Il degrado urbanistico come sintomo
Victor Hugo, nel 1849, scriveva: “Cosa vedono i parigini di tutto quello che accade oltre la circonvallazione a tre chilometri dal centro? Qualunque cosa accada, la distanza filtra e appiattisce tutto”. Riformulo la domanda: cosa vedono i beneventani oltre lo sguardo corto del centro urbano e le case dove ci andiamo a rintanare? Una lunga sequenza di spazi urbani riempiti da palazzi destinati a restare vuoti e a oscurare il cielo, dei “non luoghi” di un paesaggio urbano disarticolato. Li chiamano con un termine triste e asettico “lottizzazioni”, appunto, lotti da posizionare dove più conviene. Zone desolate e cementificate, avamposti minacciosi tra linee di confine potenzialmente conflittuali. Sia chiaro, il fenomeno non è solo delle nostre terre. In questi decenni, nonostante le buone e cattive intenzioni di urbanisti, architetti e amministratori di inventare sistemi policentrici, certi valori non si sono modificati: il centro è rimasto tale e i margini restano la frontiera.
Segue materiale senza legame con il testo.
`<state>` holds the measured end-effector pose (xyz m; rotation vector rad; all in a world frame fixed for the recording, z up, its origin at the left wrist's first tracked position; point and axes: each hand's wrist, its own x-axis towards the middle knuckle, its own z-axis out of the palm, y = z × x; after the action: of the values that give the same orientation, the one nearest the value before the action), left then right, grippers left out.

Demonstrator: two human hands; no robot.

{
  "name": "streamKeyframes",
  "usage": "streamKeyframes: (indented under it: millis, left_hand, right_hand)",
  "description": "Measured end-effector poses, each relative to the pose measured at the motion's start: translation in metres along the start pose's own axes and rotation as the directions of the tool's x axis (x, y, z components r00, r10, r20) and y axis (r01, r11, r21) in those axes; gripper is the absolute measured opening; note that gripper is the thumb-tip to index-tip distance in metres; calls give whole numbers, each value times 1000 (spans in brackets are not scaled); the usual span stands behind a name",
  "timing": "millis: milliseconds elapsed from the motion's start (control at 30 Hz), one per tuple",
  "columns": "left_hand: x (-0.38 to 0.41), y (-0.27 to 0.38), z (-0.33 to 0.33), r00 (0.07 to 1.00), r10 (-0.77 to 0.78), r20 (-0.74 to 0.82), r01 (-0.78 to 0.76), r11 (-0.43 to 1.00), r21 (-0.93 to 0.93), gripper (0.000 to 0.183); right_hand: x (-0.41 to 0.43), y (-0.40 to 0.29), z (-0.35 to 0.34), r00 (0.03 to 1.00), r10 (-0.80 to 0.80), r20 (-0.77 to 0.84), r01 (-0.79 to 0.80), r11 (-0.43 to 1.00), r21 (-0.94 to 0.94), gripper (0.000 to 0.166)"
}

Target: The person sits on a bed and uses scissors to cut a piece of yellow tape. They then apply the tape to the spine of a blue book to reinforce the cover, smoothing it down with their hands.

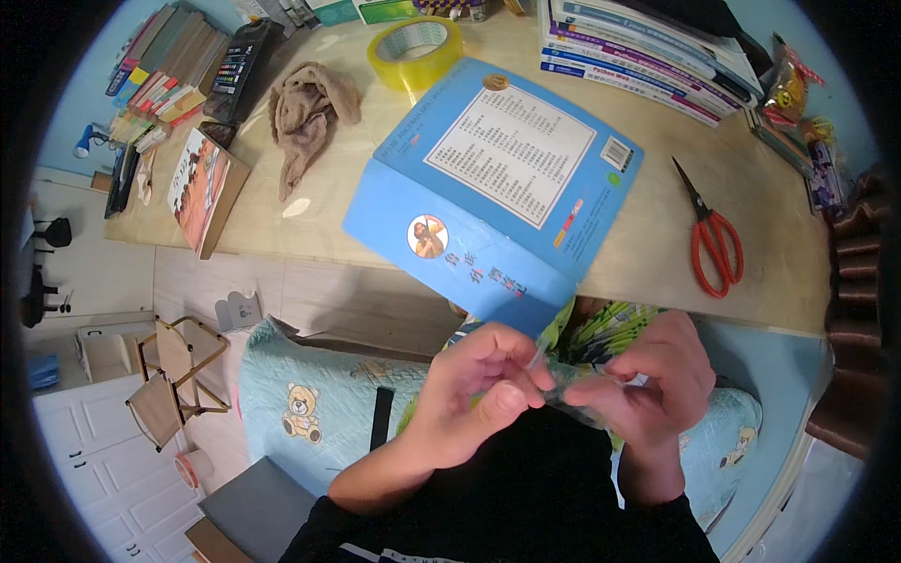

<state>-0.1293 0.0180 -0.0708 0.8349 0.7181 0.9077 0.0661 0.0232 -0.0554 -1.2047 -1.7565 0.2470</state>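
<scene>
A strip of transparent film, apparently packing tape (574,394), stretches between my two hands above my lap. My left hand (471,394) pinches its left end with thumb and fingers. On the other side, my right hand (658,383) grips the right end, its fingers curled. Just beyond them lies a blue paperback book (394,193), its printed cover face up and its near flap hanging over the table edge. A roll of yellowish packing tape (415,53) touches or nearly touches the book's far corner. Red-handled scissors (714,243) rest to the right, blades pointing away.
On the wooden table (767,211) are a crumpled brown cloth (310,116), a thick book (204,190) at the left edge, and stacked books (633,60) at the back right. More books (169,63) stand back left. A folding chair (176,373) is on the floor.
</scene>
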Motion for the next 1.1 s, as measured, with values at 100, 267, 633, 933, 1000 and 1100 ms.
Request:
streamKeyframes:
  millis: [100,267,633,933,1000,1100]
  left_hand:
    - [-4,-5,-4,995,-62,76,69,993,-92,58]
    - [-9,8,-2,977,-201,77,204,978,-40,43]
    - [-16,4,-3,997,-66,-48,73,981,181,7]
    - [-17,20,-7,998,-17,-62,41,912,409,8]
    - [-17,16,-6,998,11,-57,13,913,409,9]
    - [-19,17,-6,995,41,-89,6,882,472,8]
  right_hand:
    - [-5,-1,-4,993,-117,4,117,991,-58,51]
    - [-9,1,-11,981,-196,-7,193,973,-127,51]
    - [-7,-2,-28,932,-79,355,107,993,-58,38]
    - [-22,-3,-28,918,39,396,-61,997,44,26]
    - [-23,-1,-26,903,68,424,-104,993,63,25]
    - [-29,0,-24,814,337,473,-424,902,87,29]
Quello che si è perso è il senso della decenza pure nel costruire. “La casa, la strada, la città sono punti di applicazione del lavoro umano; devono essere in ordine, altrimenti contraddicono i principi fondamentali sui quali siamo orientati; se sono in disordine, si oppongono a noi, ci intralciano, così come ci intralciava la natura circostante che abbiamo combattuto, che combattiamo ogni giorno”. Queste parole di Le Corbusier del 1924, sono dannatamente attuali.
A Benevento non dobbiamo fare i conti con il fenomeno egocentrico dell’architettura griffata delle archistars ma, purtroppo, è diffusa la mentalità di un’urbanizzazione non finalizzata a rendere concreta un’idea di città, ma alla solita apposizione di palazzine negli spazi ancora vuoti. È solo colpa della lobby del cemento? No. Mancano le idee a chi progetta lo spazio urbano, al massimo hanno solo qualche opinione estetica.
La città non è semplicemente un meccanismo fisico, una costruzione artificiale, ma è un corpo vivo, un prodotto della natura umana: carne e pietra. Il tessuto vitale di Benevento è lacerato da un’urbanistica dozzinale che non si pone il problema degli effetti prodotti dalle modificazioni degli spazi cittadini, ma è solo schiava del riduzionismo economico.
Benevento non è più un posto in cui viene voglia di dire: bene, qui vorrei vivere, perché in questo luogo c’è qualcosa di più di singoli edifici e monumenti. Esiste ancora un sogno di città? La doglianza non riguarda solo la situazione economica. Non mi interessa, quello è un brontolio da bottegai. Manca l’archetipo della città, il modello che prende vita nella complessità di strade, vicoli e quartieri. Quando una città avvizzisce esteticamente, chi la vive abbruttisce e fatica a non subire una trasformazione negativa. Sempre più rapidamente si intravedono i nuovi simboli di un’urbanizzazione disordinata, eterogenea e volgare, senza punti di riferimento, solo ammasso di strutture. Una periferia disarticolata che si dilata sempre più e a volte, lambisce le zone interne della città profonda, il suo nucleo storico.
L’aria cittadina è una particolare mescolanza di perbenismo rancido, nobili aspirazioni e rispettosità bigotta. La verità è che provo un malessere nuovo, qualcosa che si avverte sulla pelle ogni volta che attraverso questi vicoli rovinati e magnifici. Ogni volta che un Suv costringe a schiacciarmi sul muro mentre cammino e quando vedo le piazze del centro storico ridotte a parcheggi privati e al disprezzo generico verso i luoghi del vivere comunitario.
Troppo facile addossare la colpa ai governanti, facilita l’autoassoluzione collettiva. L’impressione è che ai soliti mali, l’incuria, il degrado, la prepotenza, il potere in mano a pochi che lo esercitano come feudo personale nella totale impunità, si è aggiunta una patina di sfacciataggine post-moderna.
La classe politica ha capito che non importa quel che c’è, non conta l’evidenza: qualunque evidenza può essere coperta da un’accorta retorica: la città tranquilla, la città delle streghe, la città dell’Unesco, la città di cultura. Tutti simulacri parolai per coprire l’imbarazzo di un flemmatico e buffo degrado.